Editorial: ADOT should do the right thing
When I read on Monday that ADOT had destroyed the memorial obelisk that stood at Prescott's entrance for 55 years without so much as a by-your-leave, I was aghast. It then struck me that for over a year I'd been under the impression that the agency moved it out of the way of construction at the intersection and would put it back when that was complete. How did I miss the news that it wound up as rubble in a dump truck at 5am, skulking out of town? With a little research it appears I missed it because the Courier didn't tell anyone.
In every article over the past year, primarily about rededicating the park, the paper wrote about the obelisk, but failed to mention its actual condition, i.e. pulverized. You'd think that would be news at some point.
It takes the veteran's groups agitating for a replacement to wake the unnamed Courier editor up on this act of official vandalism by ADOT.
Anyone who's had a home or business located near an ADOT project is familiar with the agency's habit of wrecking first and not apologizing after. Ask the merchants of Tlaquepaque, for instance. But to discover that this attitude extends to historic monuments and public property ought to raise an eyebrow for everyone.

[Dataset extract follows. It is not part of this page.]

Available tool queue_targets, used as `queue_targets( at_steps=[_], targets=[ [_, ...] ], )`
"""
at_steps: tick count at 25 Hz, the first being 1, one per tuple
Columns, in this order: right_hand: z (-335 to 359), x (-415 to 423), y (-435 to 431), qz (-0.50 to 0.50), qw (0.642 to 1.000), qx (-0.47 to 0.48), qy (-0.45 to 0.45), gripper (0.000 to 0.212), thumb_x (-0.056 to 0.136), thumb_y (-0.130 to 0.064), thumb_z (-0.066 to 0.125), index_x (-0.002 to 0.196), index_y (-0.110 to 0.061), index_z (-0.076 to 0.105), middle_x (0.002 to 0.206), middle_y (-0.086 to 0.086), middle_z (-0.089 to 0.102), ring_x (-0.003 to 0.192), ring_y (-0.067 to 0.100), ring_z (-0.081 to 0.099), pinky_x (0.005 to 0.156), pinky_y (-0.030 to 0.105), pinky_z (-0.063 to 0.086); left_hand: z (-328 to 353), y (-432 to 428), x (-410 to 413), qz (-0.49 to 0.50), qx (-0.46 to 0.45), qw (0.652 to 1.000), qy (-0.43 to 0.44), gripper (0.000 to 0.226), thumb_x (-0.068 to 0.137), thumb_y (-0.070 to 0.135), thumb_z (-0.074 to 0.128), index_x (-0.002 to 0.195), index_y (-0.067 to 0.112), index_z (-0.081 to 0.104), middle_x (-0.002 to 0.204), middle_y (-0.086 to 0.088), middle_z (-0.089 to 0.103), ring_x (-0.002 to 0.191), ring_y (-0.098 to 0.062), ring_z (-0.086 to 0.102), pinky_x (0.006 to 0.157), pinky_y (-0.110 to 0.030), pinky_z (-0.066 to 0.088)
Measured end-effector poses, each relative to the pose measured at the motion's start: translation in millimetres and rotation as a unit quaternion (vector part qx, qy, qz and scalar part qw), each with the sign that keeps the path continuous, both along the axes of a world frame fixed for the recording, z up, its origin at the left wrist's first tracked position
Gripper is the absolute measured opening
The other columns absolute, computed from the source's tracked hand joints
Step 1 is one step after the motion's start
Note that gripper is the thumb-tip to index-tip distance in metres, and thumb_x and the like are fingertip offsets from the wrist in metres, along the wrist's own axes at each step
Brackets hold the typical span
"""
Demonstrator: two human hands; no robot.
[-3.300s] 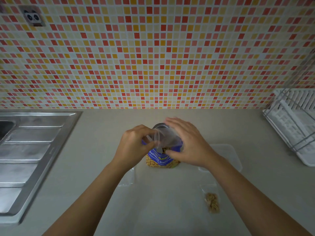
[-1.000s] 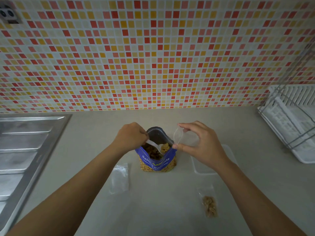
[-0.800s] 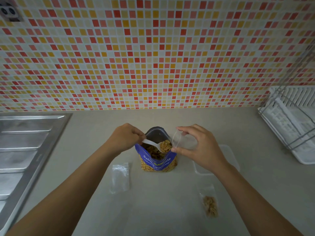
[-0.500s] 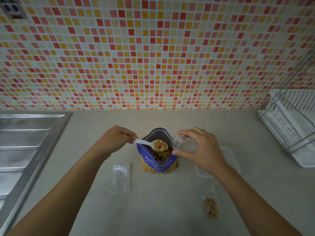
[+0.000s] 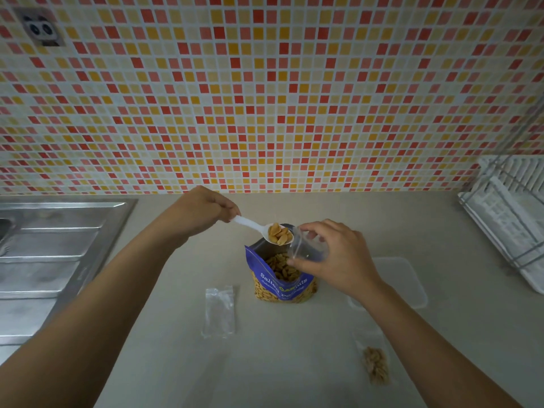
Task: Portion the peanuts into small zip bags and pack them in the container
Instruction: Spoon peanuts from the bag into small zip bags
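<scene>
A blue peanut pouch (image 5: 282, 285) stands open and upright at the counter's middle. My left hand (image 5: 206, 212) grips a white plastic spoon (image 5: 265, 231) heaped with peanuts, raised just above the pouch. My right hand (image 5: 338, 254) pinches a small clear zip bag (image 5: 307, 248) held open, its mouth right beside the spoon's bowl. An empty zip bag (image 5: 219, 312) lies flat to the pouch's left. A zip bag holding peanuts (image 5: 375, 365) lies at the front right. The clear container (image 5: 412, 278) sits to the right, partly behind my right wrist.
A steel sink drainboard (image 5: 53, 260) fills the left side. A white dish rack (image 5: 512, 219) stands at the right edge. The tiled wall (image 5: 265, 98) rises behind the beige counter (image 5: 279, 363).
My left hand has lifted the loaded spoon out of the pouch and up toward the open zip bag. My right hand still holds that bag beside the pouch.
</scene>
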State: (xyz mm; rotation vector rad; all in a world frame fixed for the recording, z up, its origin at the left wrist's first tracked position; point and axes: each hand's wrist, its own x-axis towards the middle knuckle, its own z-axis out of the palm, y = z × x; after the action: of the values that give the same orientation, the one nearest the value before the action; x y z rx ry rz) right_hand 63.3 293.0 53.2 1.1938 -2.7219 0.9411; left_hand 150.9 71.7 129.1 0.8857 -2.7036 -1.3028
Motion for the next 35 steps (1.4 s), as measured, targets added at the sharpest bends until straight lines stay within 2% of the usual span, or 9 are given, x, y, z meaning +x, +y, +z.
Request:
queue_targets(
  at_steps=[5,10,13,19,24,26,30,32,35],
  targets=[
    [0,1,-8,-0.012,0.998,-0.053,-0.033,0.062,0.054,-0.073,0.062,0.104,-0.037,0.059,0.088,-0.022,0.056,0.084,0.004,0.055,0.079,0.039,0.048,21,15,-11,-0.057,-0.084,0.995,-0.013,0.018,0.088,0.01,0.056,0.094,0.012,0.073,0.09,0.002,0.064,0.084,-0.011,0.049,0.064,-0.019,0.035],
    [4,7,-14,-0.036,0.981,-0.172,-0.085,0.052,0.061,-0.054,0.076,0.107,-0.037,0.057,0.091,-0.024,0.057,0.087,0.0,0.055,0.075,0.027,0.048,77,51,-19,-0.204,-0.369,0.905,0.06,0.023,0.092,0.019,0.051,0.104,0.017,0.071,0.102,0.004,0.07,0.085,-0.006,0.056,0.076,-0.021,0.038],
    [8,8,-12,-0.05,0.968,-0.224,-0.104,0.052,0.062,-0.052,0.075,0.108,-0.034,0.057,0.091,-0.022,0.056,0.089,0.002,0.056,0.076,0.025,0.048,111,52,-5,-0.183,-0.419,0.882,0.112,0.022,0.091,0.018,0.052,0.101,0.015,0.071,0.096,0.002,0.071,0.08,-0.01,0.059,0.073,-0.023,0.038],
    [5,0,6,-0.077,0.959,-0.246,-0.118,0.054,0.064,-0.046,0.079,0.111,-0.029,0.059,0.094,-0.02,0.057,0.089,0.006,0.057,0.072,0.023,0.049,61,29,10,-0.142,-0.328,0.934,0.0,0.022,0.09,0.02,0.055,0.102,0.015,0.072,0.103,0.0,0.071,0.097,-0.017,0.062,0.085,-0.027,0.043],
    [3,2,14,-0.081,0.959,-0.255,-0.097,0.054,0.062,-0.045,0.08,0.11,-0.03,0.06,0.092,-0.02,0.057,0.087,0.007,0.056,0.076,0.025,0.048,-42,92,-24,-0.249,-0.441,0.851,-0.14,0.022,0.093,0.013,0.046,0.106,0.004,0.061,0.109,-0.011,0.062,0.102,-0.029,0.059,0.072,-0.031,0.043],
    [3,2,17,-0.077,0.961,-0.25,-0.095,0.055,0.06,-0.049,0.077,0.109,-0.033,0.059,0.092,-0.021,0.057,0.087,0.005,0.056,0.076,0.024,0.048,-57,101,-31,-0.254,-0.436,0.845,-0.176,0.018,0.092,0.011,0.049,0.106,0.005,0.059,0.111,-0.01,0.061,0.103,-0.027,0.06,0.069,-0.029,0.041],
    [2,2,27,-0.087,0.958,-0.25,-0.108,0.054,0.061,-0.043,0.082,0.109,-0.033,0.06,0.092,-0.019,0.058,0.086,0.006,0.056,0.075,0.02,0.046,-66,97,-45,-0.186,-0.318,0.913,-0.175,0.018,0.091,0.018,0.047,0.098,0.005,0.058,0.087,-0.008,0.059,0.085,-0.026,0.059,0.065,-0.028,0.042],
    [2,2,32,-0.09,0.957,-0.255,-0.109,0.051,0.063,-0.039,0.083,0.108,-0.033,0.06,0.092,-0.019,0.057,0.086,0.005,0.055,0.074,0.018,0.045,-65,90,-50,-0.146,-0.26,0.942,-0.157,0.019,0.089,0.021,0.046,0.081,0.006,0.053,0.065,-0.002,0.047,0.068,-0.022,0.052,0.059,-0.028,0.039],
    [4,1,38,-0.099,0.957,-0.252,-0.105,0.052,0.064,-0.038,0.082,0.11,-0.031,0.059,0.093,-0.019,0.057,0.088,0.005,0.055,0.073,0.016,0.045,-62,78,-50,-0.101,-0.171,0.968,-0.152,0.025,0.085,0.016,0.047,0.061,0.008,0.046,0.06,-0.003,0.048,0.055,-0.017,0.047,0.049,-0.024,0.037]
  ],
)
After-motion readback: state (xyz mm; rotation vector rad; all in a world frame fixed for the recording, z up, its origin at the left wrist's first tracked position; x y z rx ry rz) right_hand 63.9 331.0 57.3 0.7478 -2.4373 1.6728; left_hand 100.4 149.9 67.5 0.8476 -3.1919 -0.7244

I'm not going to say that the obelisk was especially beautiful, but it was old, it was ours, and ADOT just sent its yobbos in and smashed it. This ought to raise calls for a lot more than replacement cost. Public scrutiny ought to extend as well to the City bureaucracy that allowed this to happen and has apparently done nothing in response. Or is that yet another question that the Courier has failed to ask?